It is extremely important to ensure that surgeons treating patients with scoliosis have extensive expertise in treating these conditions. There are three options for treatment of patient with scoliosis: decompression only, short-segment fusion, or long-segment fusion.
The following patient with scoliosis (shown on x-rays on the right) saw one of the experienced scoliosis surgeons at Weill Cornell Medicine, who pinpointed the patient’s symptoms as being caused by a disk herniation (shown on MRI on the left) rather than due to the scoliosis. The patient was offered a minimally invasive microdiscectomy as an outpatient procedure with complete resolution of preoperative symptoms. Repairing the scoliosis through a spinal reconstruction would have put the patient under increased complication risk with no further improvement in symptoms. The surgeon will continue to follow the curve of the scoliosis over time to ensure that the curve does not progress over time.

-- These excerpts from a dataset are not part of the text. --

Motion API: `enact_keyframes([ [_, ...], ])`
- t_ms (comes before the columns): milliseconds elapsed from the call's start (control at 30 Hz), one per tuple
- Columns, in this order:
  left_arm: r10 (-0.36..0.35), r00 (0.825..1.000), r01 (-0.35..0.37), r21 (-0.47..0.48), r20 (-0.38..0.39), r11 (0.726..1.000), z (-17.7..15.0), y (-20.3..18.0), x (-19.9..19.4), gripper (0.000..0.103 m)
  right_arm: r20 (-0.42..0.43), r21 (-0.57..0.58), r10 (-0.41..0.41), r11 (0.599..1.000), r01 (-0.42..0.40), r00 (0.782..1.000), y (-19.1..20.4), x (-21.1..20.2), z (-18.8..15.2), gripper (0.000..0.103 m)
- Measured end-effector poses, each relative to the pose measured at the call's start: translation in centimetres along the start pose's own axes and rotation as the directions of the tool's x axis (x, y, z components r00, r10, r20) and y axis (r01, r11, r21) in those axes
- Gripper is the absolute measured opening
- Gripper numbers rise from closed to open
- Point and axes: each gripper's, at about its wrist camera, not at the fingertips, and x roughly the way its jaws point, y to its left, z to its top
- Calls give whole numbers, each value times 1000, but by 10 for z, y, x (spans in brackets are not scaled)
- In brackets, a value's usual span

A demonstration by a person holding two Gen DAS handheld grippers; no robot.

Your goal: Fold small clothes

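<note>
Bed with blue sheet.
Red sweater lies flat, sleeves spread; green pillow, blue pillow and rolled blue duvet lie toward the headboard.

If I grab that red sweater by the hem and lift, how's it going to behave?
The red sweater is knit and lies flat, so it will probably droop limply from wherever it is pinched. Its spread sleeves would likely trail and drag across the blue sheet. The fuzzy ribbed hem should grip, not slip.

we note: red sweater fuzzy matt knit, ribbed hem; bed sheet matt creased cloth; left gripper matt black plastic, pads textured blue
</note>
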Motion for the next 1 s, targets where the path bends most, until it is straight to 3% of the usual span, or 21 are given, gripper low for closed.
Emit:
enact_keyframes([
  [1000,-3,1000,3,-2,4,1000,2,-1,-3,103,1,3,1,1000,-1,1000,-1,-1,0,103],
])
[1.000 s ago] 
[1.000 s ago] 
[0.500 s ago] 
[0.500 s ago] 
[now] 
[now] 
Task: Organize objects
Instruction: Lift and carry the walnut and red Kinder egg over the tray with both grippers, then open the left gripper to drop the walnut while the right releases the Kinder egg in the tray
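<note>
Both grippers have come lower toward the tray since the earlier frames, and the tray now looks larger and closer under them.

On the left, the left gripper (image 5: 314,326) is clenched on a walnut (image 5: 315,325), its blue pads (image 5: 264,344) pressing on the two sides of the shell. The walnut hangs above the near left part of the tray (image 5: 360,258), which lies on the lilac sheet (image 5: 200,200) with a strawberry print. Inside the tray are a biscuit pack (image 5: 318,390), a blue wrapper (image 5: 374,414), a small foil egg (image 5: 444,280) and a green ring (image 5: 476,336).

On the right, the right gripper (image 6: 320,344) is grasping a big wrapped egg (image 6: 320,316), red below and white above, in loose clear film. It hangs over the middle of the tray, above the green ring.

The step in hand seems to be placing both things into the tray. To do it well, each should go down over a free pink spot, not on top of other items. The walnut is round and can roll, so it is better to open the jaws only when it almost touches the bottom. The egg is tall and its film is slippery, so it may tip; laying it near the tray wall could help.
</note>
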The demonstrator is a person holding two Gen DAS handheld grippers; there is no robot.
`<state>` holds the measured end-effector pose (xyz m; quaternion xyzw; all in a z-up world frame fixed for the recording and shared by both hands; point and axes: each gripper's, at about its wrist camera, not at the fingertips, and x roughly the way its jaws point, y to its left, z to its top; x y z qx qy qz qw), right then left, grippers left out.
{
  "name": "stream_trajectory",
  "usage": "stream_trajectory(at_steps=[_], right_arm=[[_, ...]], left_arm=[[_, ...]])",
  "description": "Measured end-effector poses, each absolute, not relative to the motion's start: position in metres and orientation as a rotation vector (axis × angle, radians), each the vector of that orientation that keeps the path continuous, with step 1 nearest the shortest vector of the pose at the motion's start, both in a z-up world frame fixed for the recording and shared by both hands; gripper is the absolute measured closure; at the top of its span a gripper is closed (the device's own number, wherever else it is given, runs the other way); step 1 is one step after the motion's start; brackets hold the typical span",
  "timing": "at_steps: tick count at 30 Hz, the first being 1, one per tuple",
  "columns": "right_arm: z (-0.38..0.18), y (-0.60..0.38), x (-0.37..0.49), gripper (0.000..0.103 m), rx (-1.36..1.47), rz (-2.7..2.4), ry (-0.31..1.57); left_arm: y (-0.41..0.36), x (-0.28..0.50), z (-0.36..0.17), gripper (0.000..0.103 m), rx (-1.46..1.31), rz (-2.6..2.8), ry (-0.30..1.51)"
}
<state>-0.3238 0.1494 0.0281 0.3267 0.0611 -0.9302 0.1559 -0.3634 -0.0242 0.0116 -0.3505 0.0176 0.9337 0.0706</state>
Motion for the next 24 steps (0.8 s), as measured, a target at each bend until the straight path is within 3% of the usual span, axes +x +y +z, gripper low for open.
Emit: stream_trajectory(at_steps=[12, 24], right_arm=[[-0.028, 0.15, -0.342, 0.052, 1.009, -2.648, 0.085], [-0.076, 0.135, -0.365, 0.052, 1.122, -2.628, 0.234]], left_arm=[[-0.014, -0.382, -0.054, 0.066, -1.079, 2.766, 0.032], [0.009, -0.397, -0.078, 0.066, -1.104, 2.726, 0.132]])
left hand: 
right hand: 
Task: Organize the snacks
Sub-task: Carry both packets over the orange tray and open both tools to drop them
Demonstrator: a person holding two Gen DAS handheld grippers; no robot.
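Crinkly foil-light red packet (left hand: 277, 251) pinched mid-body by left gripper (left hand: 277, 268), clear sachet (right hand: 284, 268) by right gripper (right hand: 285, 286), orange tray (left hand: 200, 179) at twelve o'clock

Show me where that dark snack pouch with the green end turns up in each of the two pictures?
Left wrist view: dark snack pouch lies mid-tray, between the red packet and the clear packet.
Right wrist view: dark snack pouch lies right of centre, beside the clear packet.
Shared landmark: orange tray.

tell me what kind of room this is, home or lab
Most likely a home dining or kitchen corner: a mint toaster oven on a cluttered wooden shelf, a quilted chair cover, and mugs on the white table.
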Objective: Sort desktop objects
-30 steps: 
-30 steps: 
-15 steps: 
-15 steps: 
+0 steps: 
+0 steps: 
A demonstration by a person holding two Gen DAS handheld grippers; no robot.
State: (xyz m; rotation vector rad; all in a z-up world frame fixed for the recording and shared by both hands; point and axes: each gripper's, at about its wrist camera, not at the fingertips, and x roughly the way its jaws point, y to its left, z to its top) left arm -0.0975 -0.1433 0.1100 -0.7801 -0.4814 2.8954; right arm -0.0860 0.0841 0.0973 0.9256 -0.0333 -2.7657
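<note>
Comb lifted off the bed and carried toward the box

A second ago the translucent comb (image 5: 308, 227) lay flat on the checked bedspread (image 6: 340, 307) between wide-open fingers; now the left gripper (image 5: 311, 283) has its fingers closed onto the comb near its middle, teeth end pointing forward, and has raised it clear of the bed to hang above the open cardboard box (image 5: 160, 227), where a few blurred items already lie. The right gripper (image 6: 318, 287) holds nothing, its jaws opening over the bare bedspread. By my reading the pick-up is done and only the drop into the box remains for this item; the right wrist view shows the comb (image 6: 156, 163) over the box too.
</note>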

The following pre-operative and postoperative x-rays are from a patient who underwent a short-segment fusion surgery. He was offered a long-segment fusion by multiple other surgeons before undergoing this minimally invasive short-segment fusion. A short-segment fusion does not straighten the scoliosis as much as a long-segment fusion, but it treats the presumed levels that are causing most of the pain. Performing a short-segment fusion in the appropriate patient maintains more mobility and flexibility in the spine and allows patients to be able to return to their regular activities sooner.
There are times that long-segment fusion is necessary and is the only appropriate treatment for patients with scoliosis. Long-segment fusion is most effective in straightening out a scoliotic curve. These before-and-after X-rays show the dramatic difference surgery can make for a patient with scoliosis. This patient underwent spinal instrumented fusion surgery to correct spinal curvature.